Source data

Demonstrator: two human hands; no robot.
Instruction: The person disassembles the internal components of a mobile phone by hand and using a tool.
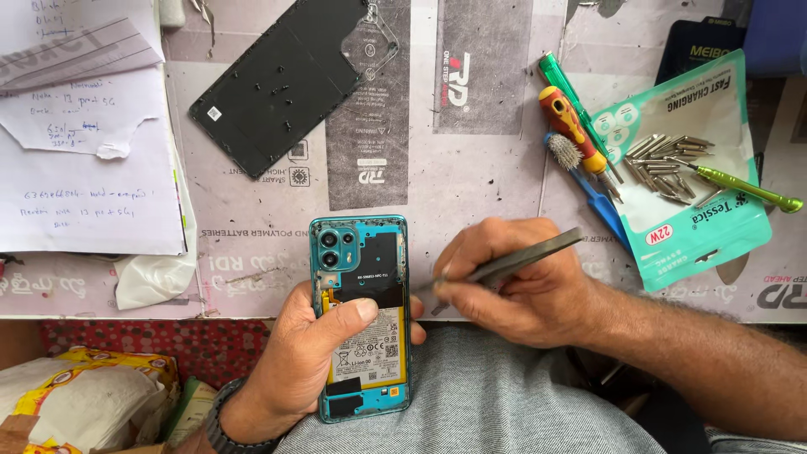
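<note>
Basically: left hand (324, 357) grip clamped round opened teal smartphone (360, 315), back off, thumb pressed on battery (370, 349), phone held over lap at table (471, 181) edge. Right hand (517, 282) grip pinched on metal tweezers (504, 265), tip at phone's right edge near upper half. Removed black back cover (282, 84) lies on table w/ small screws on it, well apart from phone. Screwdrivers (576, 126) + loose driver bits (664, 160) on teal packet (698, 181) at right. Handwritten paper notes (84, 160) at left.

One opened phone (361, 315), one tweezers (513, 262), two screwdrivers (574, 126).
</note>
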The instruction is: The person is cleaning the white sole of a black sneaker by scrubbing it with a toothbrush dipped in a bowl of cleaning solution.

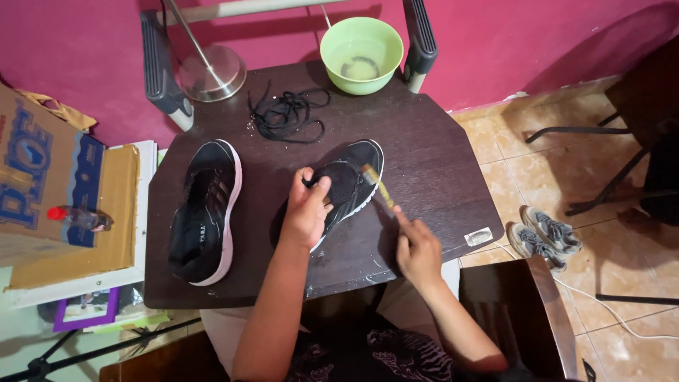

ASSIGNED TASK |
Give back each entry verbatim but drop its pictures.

EXERCISE RESPONSE |
Demonstrator: two human hands; no robot.
Instruction: The person disassembles the internal components of a mobile phone by hand and using a tool.
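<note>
Basically: left hand (324, 357) grip clamped round opened teal smartphone (360, 315), back off, thumb pressed on battery (370, 349), phone held over lap at table (471, 181) edge. Right hand (517, 282) grip pinched on metal tweezers (504, 265), tip at phone's right edge near upper half. Removed black back cover (282, 84) lies on table w/ small screws on it, well apart from phone. Screwdrivers (576, 126) + loose driver bits (664, 160) on teal packet (698, 181) at right. Handwritten paper notes (84, 160) at left.

One opened phone (361, 315), one tweezers (513, 262), two screwdrivers (574, 126).
</note>
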The instruction is: The person is cleaning the white sole of a black sneaker by scrubbing it with a toothbrush dipped in a bowl of cleaning solution.

For this exercise, nothing more remains to be done.